Washington — Not so long ago, when a US judge quoted foreign law in a decision to interpret the Constitution, conservatives found it annoying.
For example, Judge Antonin Scalia wrote a fierce opposition when the Supreme Court considered the international tendency to abolish the death penalty for boys in a 2005 ruling. “The basic premise of the court’s claim that American law should comply with the laws of other parts of the world should be unruly rejected,” he wrote.
Justice also accused his colleagues of opportunism and hypocrisy. In other areas of law, he wrote, courts ignored criminal procedures, religion, and conservative foreign decisions, especially regarding abortion. “It is a sophistry, not a rational decision, to invoke the Alien Law when you agree with your thoughts and otherwise ignore it,” Scalia wrote.
Mississippi lawmakers seemed to have a different view in 2018 when they enacted a law banning most abortions 15 weeks later.

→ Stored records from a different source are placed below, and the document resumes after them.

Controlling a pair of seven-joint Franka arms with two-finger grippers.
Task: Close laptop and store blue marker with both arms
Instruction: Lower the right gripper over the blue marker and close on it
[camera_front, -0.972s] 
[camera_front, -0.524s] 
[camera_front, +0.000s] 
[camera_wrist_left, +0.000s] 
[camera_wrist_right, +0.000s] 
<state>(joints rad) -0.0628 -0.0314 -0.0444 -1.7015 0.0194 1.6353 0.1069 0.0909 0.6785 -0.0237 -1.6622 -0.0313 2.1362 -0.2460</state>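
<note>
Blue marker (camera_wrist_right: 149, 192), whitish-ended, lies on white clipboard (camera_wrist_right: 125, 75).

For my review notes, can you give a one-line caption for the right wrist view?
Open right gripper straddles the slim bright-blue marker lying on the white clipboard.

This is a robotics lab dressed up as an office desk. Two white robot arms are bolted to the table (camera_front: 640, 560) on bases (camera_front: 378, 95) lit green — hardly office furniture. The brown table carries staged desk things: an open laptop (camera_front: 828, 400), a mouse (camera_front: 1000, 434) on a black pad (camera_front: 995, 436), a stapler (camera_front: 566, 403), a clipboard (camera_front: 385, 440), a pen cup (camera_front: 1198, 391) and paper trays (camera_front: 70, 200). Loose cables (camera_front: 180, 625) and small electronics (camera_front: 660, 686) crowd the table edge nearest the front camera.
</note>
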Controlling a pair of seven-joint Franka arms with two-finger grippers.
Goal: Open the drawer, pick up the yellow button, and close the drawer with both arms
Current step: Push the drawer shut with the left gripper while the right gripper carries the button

With the first legislative discovery to justify the law, its drafters sought help abroad. “The United States is one of only seven countries in the world that allows on-demand non-therapeutic or selective abortion after 20 weeks of gestation,” the study said. “In fact, completely 75% of all countries do not allow abortion after 12 weeks of gestation, except (in most cases) saving lives and maintaining the physical health of the mother.”
The law was a calculated challenge to the Roe v. Wade case. The 1973 decision established the constitutional right to abortion and banned the state from banning abortion before the fetal viability, or about 23 or 24 weeks. The Supreme Court will hear a debate in December to challenge the law.
Parliamentarians’ statements about foreign practices generally seem correct. The 2017 Washington Post Fact Check column confirmed most of the first column. “This statistic seemed suspicious at first, as only seven of the 198 countries seemed extreme to allow selective abortion after 20 weeks of gestation,” he said. “But if you dig deeper, the data support your claim.”
Mary Ziegler, a law professor at Florida State University, said 12 weeks is a common nominal limit, although social conditions are usually quite different.
“Most parts of the world have public health insurance for about 12 weeks,” she said. “They are paying for it. If you want to have an abortion in the first 12 weeks, there is no real reason you can’t.”
Martha F. Davis, a law professor at Northeastern University, added that restrictions are usually a serious exception for patients who require a later abortion.
“Many countries, but not all, have the cutoff that they are feasible on paper, not our closest companion,” she said. “But they make so many exceptions that allow abortion much more freely.”
At his confirmation hearing in 2005, Judge John G. Roberts Jr. questioned the use of foreign law in US constitutional proceedings, stating that it must be selective.
“In foreign law, you can find whatever you want,” he said. “Looking at foreign law for help is like looking over the crowd and choosing friends.”
In a Supreme Court summary document, Mississippi officials focused on the country’s enemies. “The United States has found itself in Chinese and North Korean companies as some of the only countries that allow selective abortion after 20 weeks of gestation,” Brief said.
Abortion provider lawyers who challenge Mississippi law have asked the court to consider other countries.
“In countries with legitimate traditions and democratic values most comparable to the United States, such as the United Kingdom and Canada, abortion is legal, at least until it becomes feasible,” they write. “And many countries with early pregnancy restrictions continue to allow abortion for a wide range of social and health reasons, and functionally allow abortion in late pregnancy.”
Brief, a courtmate in the duel in the Mississippi proceedings, also supported Judge Roberts’ observations of selectivity.
In one brief explanation, a professor of international law in support of Mississippi law said, “In France, Italy, Germany, Spain, Norway and Switzerland, the pregnancy limit for abortion on demand is 14 weeks or earlier, and restricted medicine. We allow later exceptions only for good reason. ” Simple citation data collected by Center for Reproductive Rights.
Meanwhile, a brief explanation from another international and comparative law scholar in support of Mississippi’s abortion providers has a legal tradition similar to that of the United States, especially Canada, New Zealand and the United Kingdom, “allowing abortion. We focused on the countries that said. Up to or around feasibility. “
“These countries also support abortion rights and reproductive decisions through universal insurance, access to abortion services and access to contraception, beyond widely accepted legislation,” said Brief. I have.
The report added that recent international trends are moving towards easier access to abortion, with more than 50 countries liberalizing legislation in the last 25 years. In contrast, Brief overturned Roe, “as one of the few countries in the last two decades moving towards greater restrictions on legal access to abortion, countries like Poland and Nicaragua. Will join the company. “
Professor Ziegler said that recent conservative attention to foreign countries is artificial, with a limit of about 12 weeks.
“People who oppose abortion are dishonest about this because they haven’t proposed 12 weeks,” she said. “They are proposing 6 weeks or fertilization.”